Fui educada a achar e a saber que conquistarei aquilo pelo que trabalhar. Acredito piamente nisso. Acredito também que tive a sorte de ser minimamente inteligente e acabar por ter trabalhos razoavelmente bem remunerados. O suficiente para viver como quero viver. Mas por ter essa sorte, também acho que devo apoiar aqueles que são menos afortunados. E nunca ninguém me viu a reclamar dos impostos que pago. Posso reclamar da forma como são usados, mas isso é outra conversa. 

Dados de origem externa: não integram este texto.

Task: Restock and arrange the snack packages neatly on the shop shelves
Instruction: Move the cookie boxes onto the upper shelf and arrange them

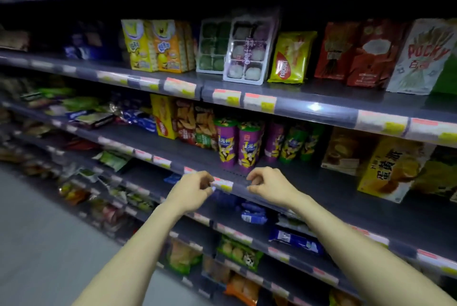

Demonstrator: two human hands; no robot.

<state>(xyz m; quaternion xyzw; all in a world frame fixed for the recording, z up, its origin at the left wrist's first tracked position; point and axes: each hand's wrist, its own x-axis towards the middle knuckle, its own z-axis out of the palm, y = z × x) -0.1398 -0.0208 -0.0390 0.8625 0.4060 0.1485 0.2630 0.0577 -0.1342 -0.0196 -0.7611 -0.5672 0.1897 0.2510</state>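
Note:
Both my hands are at the front rail of the middle shelf [304, 197]. My left hand [191, 190] pinches the left end of a small price label [222, 184] on that rail. My right hand [269, 185] pinches the rail strip just right of the label. Right behind the hands stand two purple snack cups [238, 145]. More purple and green cups [291, 143] stand to their right. Neither hand holds a snack package.
Yellow boxes [390, 169] stand at the right of the same shelf, chip bags [195, 125] at its left. The shelf above carries mochi trays [244, 51], a yellow bag [290, 57] and Pocky boxes [420, 56]. Lower shelves hold blue packets [295, 240]. The aisle floor [49, 244] lies left.

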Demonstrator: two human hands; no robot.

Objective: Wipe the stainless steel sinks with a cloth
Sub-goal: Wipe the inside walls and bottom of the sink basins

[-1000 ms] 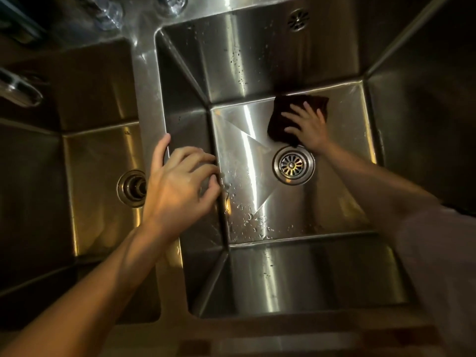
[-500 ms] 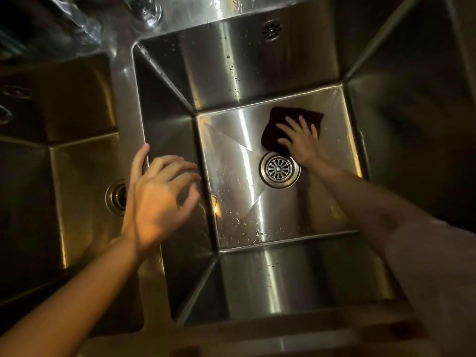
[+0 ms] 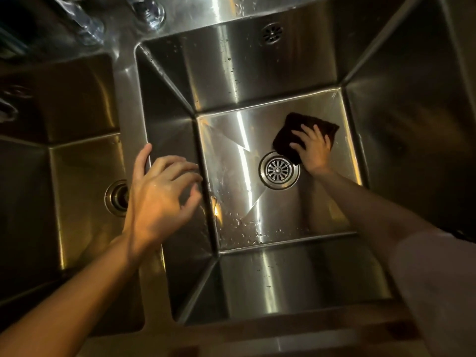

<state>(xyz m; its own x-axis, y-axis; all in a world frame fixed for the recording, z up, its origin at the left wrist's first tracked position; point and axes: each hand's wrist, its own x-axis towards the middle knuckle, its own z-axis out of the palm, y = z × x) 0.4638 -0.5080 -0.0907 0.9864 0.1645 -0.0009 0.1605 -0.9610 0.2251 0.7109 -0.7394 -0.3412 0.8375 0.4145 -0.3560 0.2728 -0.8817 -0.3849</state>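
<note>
Cloth: dark cloth (image 3: 304,135) flat on the floor of the right sink (image 3: 257,73), back-right part, its near corner touching the drain strainer (image 3: 279,170).
Right hand: right hand (image 3: 313,148) on top of the cloth, fingers spread and fairly straight, pressing it down; not bunching it.
Left hand: left hand (image 3: 159,199) over the divider (image 3: 128,104) between the two basins, fingers loosely curled, holding nothing. Whether the thumb touches the rim, can't tell.
Change: over the last second the cloth slid from the back wall edge toward the drain and a bit to the right side; left hand barely moved.
Meaning: looks like a mid-stroke pass across the basin floor. Back and right of the floor likely covered.
Remaining: droplets (image 3: 244,228) along the front-left edge of the floor and on the back wall, so that basin isn't done. Left sink (image 3: 77,163) shows no cloth contact; probably still to do.
Other: overflow grille (image 3: 271,34) high on the back wall; glassware (image 3: 152,11) at the back edge of the surface, blurred.
Writing: no brand, label or text readable anywhere.
</note>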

Mas quando ouço políticos dizer que é preciso perder o medo ou ter a coragem sentir buscar o dinheiro onde está a ser acumulado, salta-me a tampa. Se a malta acumula dinheiro ilegalmente, investiguem-nos; se exploram os trabalhadores, investiguem-nos. Mas se são competentes e se com isso ganham dinheiro, deixem-se de fitas e sigam-lhes o exemplo. A imagem e a mensagem que os políticos e governantes portugueses andam a passar de que ir buscar dinheiro aos outros apenas porque eles têm (sejam novos impostos altamente direccionados ou dizer que não devemos pagar o dinheiro do resgate) parece-me um profundo retrocesso é altamente perigoso. 
E assim uma notícia de jornal consegue irritar-me profundamente no meu belo domingo de manhã.